I recently bought my first speedmaster on eBay from a seller with stellar feedback and a recommendation for a good price, I think. The paypal just cleared and the sender sent a tracking number, which gives me this as of now.

Oct 29 16:55 Posting/Collection Sumiyoshi Osaka prefecture
Oct 30 3:07 Dispatch from outward office of exchange Osaka International Branch Osaka 

When should I expect to receive it? What's the next step in this cascade of shipping locations? This is a very large purchase and I want to be sure to be home when it comes... been checking it's status compulsively...

Hope others have received watches from Japan!


----------



## Biginboca (Mar 7, 2006)

I assume you are in the US so the watch should arrive in 3-4 days.
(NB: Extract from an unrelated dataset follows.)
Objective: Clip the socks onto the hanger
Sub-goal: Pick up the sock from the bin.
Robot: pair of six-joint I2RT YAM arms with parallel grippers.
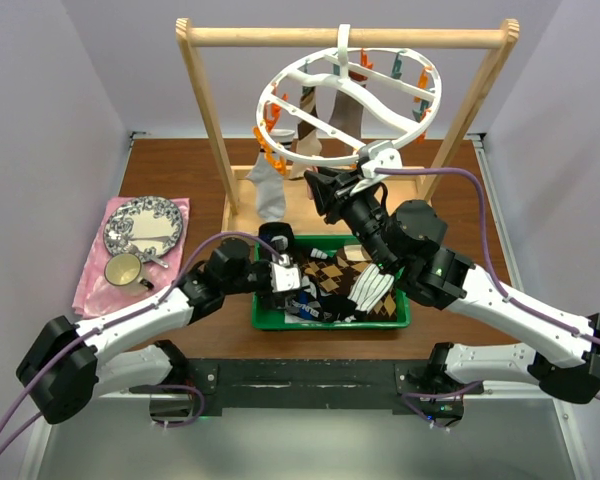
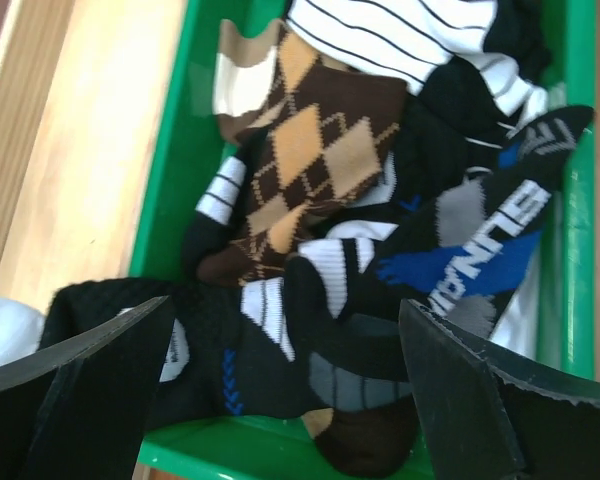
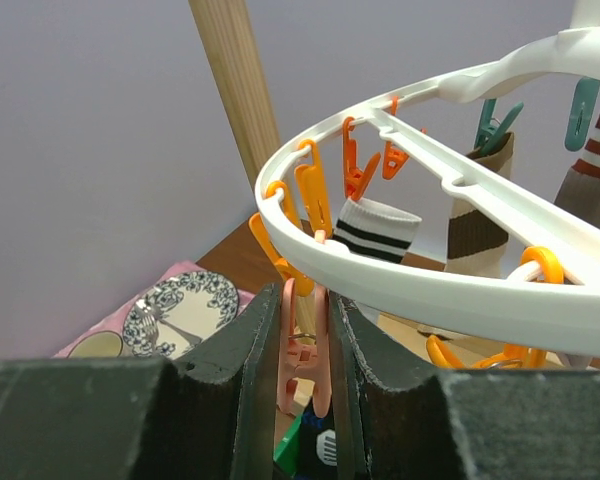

EMS is very fast and my choice for overseas shipping. (As a bonus you likely won't have any customs fees to deal wtih as you would with FedEx, so besides the speed of delivery you are saving maybe $100 in taxes as well.)

Regards,
Alphonse


----------



## E.F. Schwerin (Feb 16, 2006)

I got lucky with this one. Shipped Friday (not sure if this was Tokyo or US time) and received Sunday:

Delivered, October 28, 2007, 12:43 pm
Processed, October 28, 2007, 12:14 pm 
Arrival at Unit, October 28, 2007, 12:11 pm 
Inbound Out of Customs, October 27, 2007, 11:01 am 
Inbound International Arrival, October 27, 2007, 10:41 am, O'HARE APT/CHICAGO 
Foreign International Dispatch, October 26, 2007, 11:59 pm, TOKYO
Foreign Acceptance, October 26, 2007, 6:58 pm, JAPAN


----------



## hendrixelixir (Jul 15, 2007)

Thanks so much for your prompt responses! It's so much faster than I thought!


----------



## isaacramirez (Sep 13, 2007)

I'll make sure to intercept your package ;-)

joking aside, you should totally let me check it out!


----------



## Tuff Gong (Feb 2, 2007)

Its Japan, everything runs efficient and on time. You could set your watch's time on the train arrivals over there:-d


Anyway, yes, you will most likely get it in 3-4 days. I received my Speedmaster from a Tokyo seller via EMS within 3 days to NYC. 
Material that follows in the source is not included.